Fracturing Anonyms doesnt Phaze SynTex. We dont dont try to detect Anonyms. However SliceDeck Frequency Analysis discovers numerous Anonyms anyway, that amount to false positives. But there's no need to exclude them from MTMs, and it's extra effort to isolate them.

Named Entities (NE)

NE are MTMs that correspond to real-world objects like people, places, products, etc. that have specific names. Some NE examples:

          Donald Trump
          Union City
          Wet Wipes
          1425 Las Positas Blvd.

Similar to collocations, NE will need an NE dictionary and NEs shouldnt be split at Wafer Compile time. Often NEs involve Upper Case with all the complications Upper/Lower/Case handling entails. Information Extraction uses Named Entities. Temporal and numeric expressions, amounts of money and measurements may require similar treatment.
How can we decide if "Donald Trump" is a NE or just another pair of tokens in text? In fact there are many OTHER token pairs that co-occur more frequently than random, but probably shouldnt be considered Collocation or Named Entities.

       of the
       in the
       . The

Phrasal Verbs (PV)

In English PVs (also: prepositional verbs or particle verbs) can further complicate convincing SynTexGeneration. They're another instance of multiTokens, sequences that occur together more frequently than random, in this case since they are integral English verbs.
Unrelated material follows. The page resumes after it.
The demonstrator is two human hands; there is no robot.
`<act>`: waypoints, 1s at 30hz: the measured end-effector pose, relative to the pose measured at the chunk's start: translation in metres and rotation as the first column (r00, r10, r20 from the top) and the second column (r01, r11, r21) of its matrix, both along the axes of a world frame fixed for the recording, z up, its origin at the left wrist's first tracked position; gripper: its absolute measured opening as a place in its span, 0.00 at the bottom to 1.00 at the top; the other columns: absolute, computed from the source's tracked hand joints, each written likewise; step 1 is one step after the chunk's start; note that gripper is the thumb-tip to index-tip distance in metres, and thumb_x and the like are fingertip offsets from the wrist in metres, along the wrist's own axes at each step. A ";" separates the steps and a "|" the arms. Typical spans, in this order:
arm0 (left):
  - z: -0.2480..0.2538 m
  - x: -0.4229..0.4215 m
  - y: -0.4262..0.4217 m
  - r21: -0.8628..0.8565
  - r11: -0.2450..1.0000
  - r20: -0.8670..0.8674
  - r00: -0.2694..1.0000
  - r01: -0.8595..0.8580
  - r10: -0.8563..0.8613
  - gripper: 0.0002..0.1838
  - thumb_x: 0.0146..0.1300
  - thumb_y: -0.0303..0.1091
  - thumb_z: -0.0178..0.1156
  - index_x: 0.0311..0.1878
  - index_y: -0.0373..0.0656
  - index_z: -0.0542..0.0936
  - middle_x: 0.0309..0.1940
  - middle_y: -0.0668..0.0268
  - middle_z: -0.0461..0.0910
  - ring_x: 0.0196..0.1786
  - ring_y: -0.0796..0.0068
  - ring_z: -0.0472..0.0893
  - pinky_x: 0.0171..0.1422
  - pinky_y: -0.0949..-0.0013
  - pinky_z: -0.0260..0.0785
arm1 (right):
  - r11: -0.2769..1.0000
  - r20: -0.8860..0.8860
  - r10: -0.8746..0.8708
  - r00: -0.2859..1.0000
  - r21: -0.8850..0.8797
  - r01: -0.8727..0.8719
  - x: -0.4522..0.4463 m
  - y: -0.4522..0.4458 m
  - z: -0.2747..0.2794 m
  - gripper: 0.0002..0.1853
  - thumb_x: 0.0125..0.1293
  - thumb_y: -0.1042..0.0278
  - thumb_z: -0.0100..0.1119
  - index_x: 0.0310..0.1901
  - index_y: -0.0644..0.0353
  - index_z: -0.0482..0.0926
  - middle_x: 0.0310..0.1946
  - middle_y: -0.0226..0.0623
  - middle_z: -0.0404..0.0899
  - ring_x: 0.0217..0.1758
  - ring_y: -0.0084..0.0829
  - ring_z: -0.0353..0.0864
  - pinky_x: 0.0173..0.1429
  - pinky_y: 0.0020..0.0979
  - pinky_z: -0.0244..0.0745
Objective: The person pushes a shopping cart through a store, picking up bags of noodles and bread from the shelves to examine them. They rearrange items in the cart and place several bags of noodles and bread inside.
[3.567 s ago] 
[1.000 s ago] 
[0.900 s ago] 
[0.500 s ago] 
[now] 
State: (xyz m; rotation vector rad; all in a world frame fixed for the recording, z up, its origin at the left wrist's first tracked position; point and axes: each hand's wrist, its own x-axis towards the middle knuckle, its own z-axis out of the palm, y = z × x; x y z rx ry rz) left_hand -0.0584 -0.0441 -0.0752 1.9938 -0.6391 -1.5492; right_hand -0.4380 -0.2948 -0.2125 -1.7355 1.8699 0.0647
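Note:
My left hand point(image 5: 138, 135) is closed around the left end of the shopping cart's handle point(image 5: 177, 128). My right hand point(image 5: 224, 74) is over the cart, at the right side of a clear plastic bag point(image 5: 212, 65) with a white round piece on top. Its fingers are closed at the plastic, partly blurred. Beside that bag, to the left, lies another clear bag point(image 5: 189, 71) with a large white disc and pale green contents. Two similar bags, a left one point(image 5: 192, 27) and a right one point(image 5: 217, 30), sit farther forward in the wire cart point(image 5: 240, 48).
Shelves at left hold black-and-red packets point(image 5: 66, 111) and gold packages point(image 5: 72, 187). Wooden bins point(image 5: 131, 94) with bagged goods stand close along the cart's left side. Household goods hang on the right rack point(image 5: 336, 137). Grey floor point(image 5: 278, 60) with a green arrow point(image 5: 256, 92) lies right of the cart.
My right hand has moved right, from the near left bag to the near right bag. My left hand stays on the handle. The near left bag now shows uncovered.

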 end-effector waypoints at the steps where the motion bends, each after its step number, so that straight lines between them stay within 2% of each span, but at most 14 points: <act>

              They refused to give up until she decided to begin
              There's no way to get ahold of us after dark
              This song deserves listening to

Some PVs can have remote parts:

               He brought that same excuse up again
               She handed the first of the chapters in

Collocations

For SynTexGen, the term collocations is taken to mean MTMs that arent Phrasal Verbs or Anonyms.. We prefer the term Named Entity

Proliferation: Prolific Ngrams

Ngrams in display Zipfian Distribution in Text, following Zipf's Law. Very few Ngrams are Prolific since they appear very frequently. Then very many Ngrams are Hapax since they display only once. The Prolifics amount to MTMs. SynTexGen avoids Fracturing Prolifics since completing a Prolific is less likely to Phaze the Extension.

Coextension

Wafers are Coextensive when they have the same length and same Left/Right Edges. They are Candidates to Extend a Gap because they are Coextensive with the Gap. Coextensive Candidates are less likely to Phaze a SynTex since the Coextension increases the chance they are Congruent to the Training Text the Skeleton was derived from.

Congruent Slices

In a Text [a,b,c,d,e,f,g,h,i] there is a Slice [d,e,f,g]. Replacement Slices are Congruent to [d,e,f,g] to the extent the replacement is not Phazed so that human readers consider it plausible and natural. Some candidate Replacements might be: [d,c,a,g] [d,e,f,g,h,g], [d,p,c,r,g] So Replaced Texts would be: [a,b,c,d,c,a,g,h,i] [a,b,c,d,e,f,g,h,,g,h,i] [a,b,c,d,p,c,r,g,h,i] and human readers might consider some of them Phazed, but others not. The Replacement Slices that dont produce Phazed results are more Congruent.

Dynamic Extension (DE)

Starting with SynTex [a,b,c,d,e] we can extend it with [e,f,g] to become [a,b,c,d,e,f,g]. The [e,f,g] Candidate was previously discovered in a Training Text (TT) in a context where its continuation was [g,a,c,p,q]. So the entire discovered segment was [e,f,g,a,c,p,q]. SynTexGen only uses the front part of it to extend the SynTex to [a,b,c,d,e,f,g]. But in addition now the next Left Edge is g and the next Right Edge is q and a 5gram Slice with those Edges would be Coextensive with the orignal, and thus a good Extension Candidate, less likely to Phaze the SynTex than less Coextensive alternatives.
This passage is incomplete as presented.